Learn the bytes of Python every day.
The byte code in Python is b‘xxx‘
represented in the form. X can be expressed as a character, or in ASCII-encoded form \xnn
. NN is a total of 256 characters from 00-FF (hex).
Basic operations
The following is a list of the basic operations of the byte, can be seen that it and the string is very similar:
In[40]b = b"abcd\x64"In[41]bOut[41]b‘abcdd‘In[42]type(b)Out[42]bytesIn[43]len(b)Out[43]5In[44]b[4]Out[44]100 # 100用十六进制表示就是\x64
Suppose you want to change a byte in a byte string, you can't change it directly, you need to convert it to ByteArray and then change it:
In[46]barr = bytearray(b)In[47]type(barr)Out[47]bytearrayIn[48]barr[0] = 110In[49]barrOut[49]bytearray(b‘nbcdd‘)

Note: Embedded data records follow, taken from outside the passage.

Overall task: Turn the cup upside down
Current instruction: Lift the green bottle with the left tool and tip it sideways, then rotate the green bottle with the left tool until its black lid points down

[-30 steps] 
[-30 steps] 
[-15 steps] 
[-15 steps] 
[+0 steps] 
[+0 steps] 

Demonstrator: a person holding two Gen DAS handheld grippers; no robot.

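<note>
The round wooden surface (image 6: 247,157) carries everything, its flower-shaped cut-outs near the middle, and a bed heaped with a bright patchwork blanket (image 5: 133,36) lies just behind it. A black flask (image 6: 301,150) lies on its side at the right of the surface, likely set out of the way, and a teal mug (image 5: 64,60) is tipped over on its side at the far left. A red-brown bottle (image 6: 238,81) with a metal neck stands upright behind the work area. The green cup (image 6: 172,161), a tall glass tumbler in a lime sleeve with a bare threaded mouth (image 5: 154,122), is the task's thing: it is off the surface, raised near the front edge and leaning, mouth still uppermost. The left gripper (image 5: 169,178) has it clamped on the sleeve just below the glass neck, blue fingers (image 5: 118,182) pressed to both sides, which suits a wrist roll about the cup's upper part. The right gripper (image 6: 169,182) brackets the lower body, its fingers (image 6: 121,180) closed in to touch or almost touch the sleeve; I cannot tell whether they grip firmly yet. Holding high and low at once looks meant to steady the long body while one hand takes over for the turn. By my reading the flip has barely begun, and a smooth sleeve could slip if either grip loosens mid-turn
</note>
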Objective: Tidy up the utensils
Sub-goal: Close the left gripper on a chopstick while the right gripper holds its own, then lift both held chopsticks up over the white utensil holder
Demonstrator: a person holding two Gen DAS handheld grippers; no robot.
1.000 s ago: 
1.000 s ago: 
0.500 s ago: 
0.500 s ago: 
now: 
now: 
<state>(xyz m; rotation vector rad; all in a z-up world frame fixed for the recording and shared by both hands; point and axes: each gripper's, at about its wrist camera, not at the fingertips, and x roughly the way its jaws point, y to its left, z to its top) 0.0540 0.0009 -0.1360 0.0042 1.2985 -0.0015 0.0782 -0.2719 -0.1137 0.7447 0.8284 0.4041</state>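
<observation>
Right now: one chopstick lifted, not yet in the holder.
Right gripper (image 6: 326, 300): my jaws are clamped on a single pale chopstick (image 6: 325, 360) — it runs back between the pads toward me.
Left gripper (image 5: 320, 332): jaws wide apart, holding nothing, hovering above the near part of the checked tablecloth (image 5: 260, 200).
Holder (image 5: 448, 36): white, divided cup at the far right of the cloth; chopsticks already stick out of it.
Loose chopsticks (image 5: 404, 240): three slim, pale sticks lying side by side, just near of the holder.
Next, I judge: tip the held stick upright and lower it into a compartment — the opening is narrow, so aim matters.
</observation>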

byte-to-character relationship
The above also mentions that bytes are very similar to characters, in fact they can be converted to each other. Bytes can be converted into corresponding characters in some form of encoding.
Bytes can be converted to characters by passing in the encoding by means of the encode () method. The character can be converted to bytes by means of the decode () method:
Inch[50]: s = "Life is short, I use Python" in[51]: b = S.encode (' Utf-8 ') in[52]: BOut[52]: B '\xe4\xba\xba\xe7\x94\x9f\xe8\x8b\xa6\xe7\x9f\xad\xef\XBC\x8c\xe6\x88\x91\xe7\x94\xa8Python ' in[53]: c = s.encode (' GB18030 ') in[54]: COut[54]: B '\XC8\XCB\XC9\XFA\XBF\xe0\XB6\XCC\xa3\xac\xce\xd2\xd3\XC3Python ' in[55]: B.decode (' Utf-8 ') out[55]: ' Life is short. I use Python ' in[56]: C.decode (' GB18030 ') out[56]: ' Life is short, I use Python ' in[57]: C.decode (' Utf-8 ') Traceback (most recent call last): Exec (Code_obj, Self.user_global_ns, Self.user_ns) File "<ipyt Hon-input-57-8b50aa70bce9> ", line 1, in <module> c.decode (' Utf-8 ') unicodedecodeerror: ' Utf-8 ' codec can ' t deco De byte 0xc8 in position 0:invalid continuation Bytein[58]: B.decode (' GB18030 ') out[58]: ' Bang Hong 敓 à ︾ 煭 锛 屾 an ãºã ≒ython '
The way we can see the characters and bytes parsed out in different encodings is completely different, assuming that coding and decoding are encoded in different ways, it can be garbled or even failed to convert.
Because the number of byte types included in each encoding is different, as in the previous example, the \xc8
maximum character of Utf-8 is exceeded.
Application
Give the simplest example. I want to crawl the content of a webpage. Now to crawl with Baidu Search Python return page, Baidu is utf-8 encoding format. Assuming that the result decoding is not returned correctly, it is a super long byte string. A normal HTML page can be displayed after the correct decoding.
import"http://www.baidu.com/s?ie=utf-8&wd=python""utf-8"print(mybytes.decode(encoding))page.close()
Learn the bytes of Python every day.